Tidak lama setelah itu, kami pun tiba di rumah. Mas Hari langsung mengantarku masuk ke dalam kamar dan merebahkan aku di atas tempat tidur.
“mau makan sesuatu?” tanyanya
“tidak”
Aku memejamkan mataku sesaat berharap aku bisa tertidur. Tapi rasa sakit di hatiku yang teramat besar membuatku kembali merasa sakit.
Selama beberapa hari aku berada dalam kabut kesedihan. Hal itu membuatku sanagt terpuruk dan tidak mampu melakukan apapun yang biasa aku lakukan.
***
Hari itu, aku duduk di sofa dengan layar televisi yang menyala. Tapi sungguh, aku tidak tahu apa yang sedang disiarkan saat itu.
“Dek...”
Aku menoleh karena terkejut
“keluargamu akan datang kesini”
“kenapa?”
“sekedar berkunjung”
“kapan?”
“hari ini, eh.. tepatnya nanti malam”
“Mas ko gak bilang aku dari sebelumnya?
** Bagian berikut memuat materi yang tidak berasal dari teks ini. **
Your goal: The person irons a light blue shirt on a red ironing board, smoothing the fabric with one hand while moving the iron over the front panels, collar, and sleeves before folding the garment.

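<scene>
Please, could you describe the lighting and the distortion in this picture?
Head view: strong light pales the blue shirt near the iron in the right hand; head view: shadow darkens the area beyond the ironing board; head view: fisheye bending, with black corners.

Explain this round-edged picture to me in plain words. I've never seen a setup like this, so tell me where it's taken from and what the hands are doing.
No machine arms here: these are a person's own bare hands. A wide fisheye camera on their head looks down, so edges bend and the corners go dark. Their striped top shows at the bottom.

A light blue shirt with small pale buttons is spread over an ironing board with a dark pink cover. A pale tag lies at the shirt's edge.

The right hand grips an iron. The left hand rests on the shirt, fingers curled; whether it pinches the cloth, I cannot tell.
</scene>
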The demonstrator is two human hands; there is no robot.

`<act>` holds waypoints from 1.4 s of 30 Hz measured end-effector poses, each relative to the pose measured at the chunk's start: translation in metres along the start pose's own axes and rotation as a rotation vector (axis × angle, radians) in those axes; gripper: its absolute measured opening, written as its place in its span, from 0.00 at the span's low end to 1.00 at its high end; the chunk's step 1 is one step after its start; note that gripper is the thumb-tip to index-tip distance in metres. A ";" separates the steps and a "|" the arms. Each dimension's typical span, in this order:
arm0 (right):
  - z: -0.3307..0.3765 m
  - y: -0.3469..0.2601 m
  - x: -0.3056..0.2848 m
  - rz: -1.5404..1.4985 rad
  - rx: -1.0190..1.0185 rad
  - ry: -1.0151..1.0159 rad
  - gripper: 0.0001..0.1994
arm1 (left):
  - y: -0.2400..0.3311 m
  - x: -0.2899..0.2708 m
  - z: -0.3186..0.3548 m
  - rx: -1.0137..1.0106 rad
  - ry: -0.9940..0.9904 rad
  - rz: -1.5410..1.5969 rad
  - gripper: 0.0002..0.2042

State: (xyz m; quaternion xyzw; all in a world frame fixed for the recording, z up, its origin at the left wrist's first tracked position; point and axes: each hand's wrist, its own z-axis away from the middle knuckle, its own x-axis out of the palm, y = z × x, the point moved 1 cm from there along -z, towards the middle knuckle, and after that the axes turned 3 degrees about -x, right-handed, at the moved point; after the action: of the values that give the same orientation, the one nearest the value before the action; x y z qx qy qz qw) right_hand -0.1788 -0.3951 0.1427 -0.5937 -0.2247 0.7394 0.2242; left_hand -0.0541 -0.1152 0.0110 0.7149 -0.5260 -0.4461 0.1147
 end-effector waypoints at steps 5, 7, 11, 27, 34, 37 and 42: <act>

Stok makanan habis”
“kalau begitu kita pergi belanja?”
Aku tersenyum dengan bujukan suamiku itu. Manis, romantis. Aku menyukainya.
“baiklah..”
Aku tahu, dia merasa sangat khawatir dengan keadaanku selama beberapa hari ini. Tapi aku juga tidak bisa menyembunyikan kesedihanku.
Di saat itu juga aku dan Mas Hari bergegas untuk pergi berbelanja bahan makanan di supermarket terdekat.